Born Laura Windvogel she has adopted the moniker that very well captures her public persona and, by a long way, her first ever solo exhibition outside of her native South Africa called Lust Politics at Tyburn Gallery in London.
“Skollie,” in South Africa, is a derogatory term for a non-white person which she has subverted by placing “lady” before it, repurposing the insult as she sees fit.
“Lady” takes the sting away from “Skollie”, and if read the other way, makes less dull or proprietary, the word “Skollie.” This symbiotic-symbolism applies to the title-phrase Lust Politics.
The sexual and sensual are by turns celebrated and the assumptions around it investigated including taboos, consent, gender expectations amongst other weighty concerns—all done employing crayon, watercolor and ink, hardly the weapons of mass intellectual destruction and reformation she has turned them into.
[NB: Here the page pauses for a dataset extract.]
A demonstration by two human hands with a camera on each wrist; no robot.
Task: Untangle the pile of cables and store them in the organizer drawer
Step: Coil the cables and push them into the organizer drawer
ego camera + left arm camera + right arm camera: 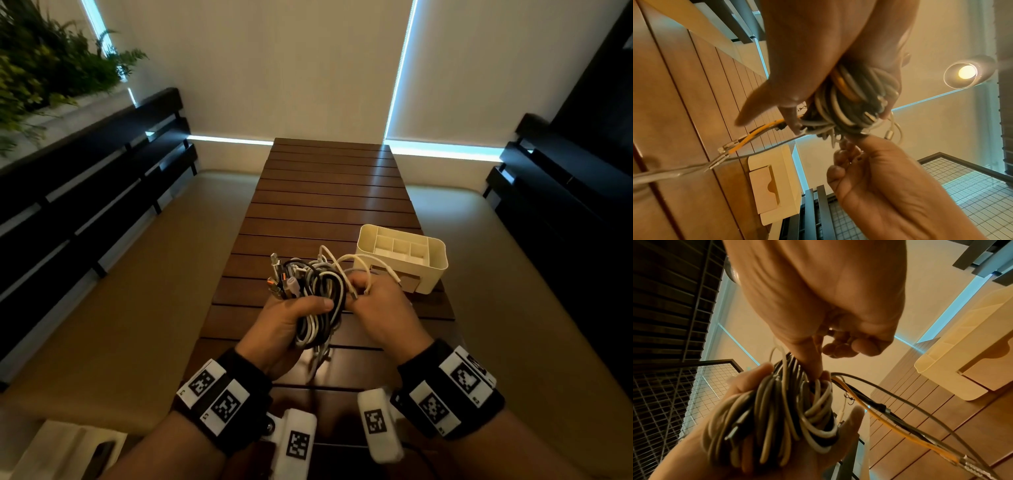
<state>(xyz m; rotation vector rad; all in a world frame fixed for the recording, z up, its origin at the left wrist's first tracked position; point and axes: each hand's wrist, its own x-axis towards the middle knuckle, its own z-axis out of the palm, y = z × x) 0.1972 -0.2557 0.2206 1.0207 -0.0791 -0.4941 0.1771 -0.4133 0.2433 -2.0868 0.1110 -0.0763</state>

On entering Tyburn Gallery for Lady Skollie’s new exhibition, the first work one sees, Khoisan Kween Mother, is the most imposing, hung directly opposite the entrance.
Before it and tucked under the staircase that leads from the receptionist desk and her sneer of a smile is On the subject of consent ‘Don’t worry about it; around here RED MEANS GO,’ on which is a cluster of red apples, some cut in half.
I ask Ms. Skollie if, considering the title, there was strategic thinking in hanging it close to the entrance.
“I guess if you post-rationalize it, yes. The strangest thing about consent in SA is that it hardly exists; culturally women do not have the agency to say yes, no or please,” she says. “We kind of just take what we get regardless of our input. I mean that sexually, emotionally, intellectually; our consent doesn’t really matter, so do what you want.”
Cut-cut, kill-kill, stab-stab is, among other things, a critique of female genital mutilation (FGM) and seeing it was one of very few instances where a painting spoke strongly or simply crystallized the problem for me.
My brain wants to believe it is the most “serious” painting here, but that is probably because the protests against FGM is a current one while the sexuality explored in other paintings is old and continuous, and that is probably why my objection to it isn’t as immediate.
I ask Ms. Skollie if this is an acceptable reading, to which she says, “It’s funny that you immediately thought of FGM; it’s the most literal way that the onslaught on women takes form. You are right in thinking it is the most ‘serious’ work in the show.” The 18 knives all pointing their sharp edges inches close to a diametrically cut paw paw baring its black core and orange layer is, if not the most serious, then the least playful.
Turns out it is the only work that hasn’t been made specifically for Lust Politics, but as a commission by South Africa’s Mail and Guardian to write about being a woman in South Africa, a very broad scope I would think.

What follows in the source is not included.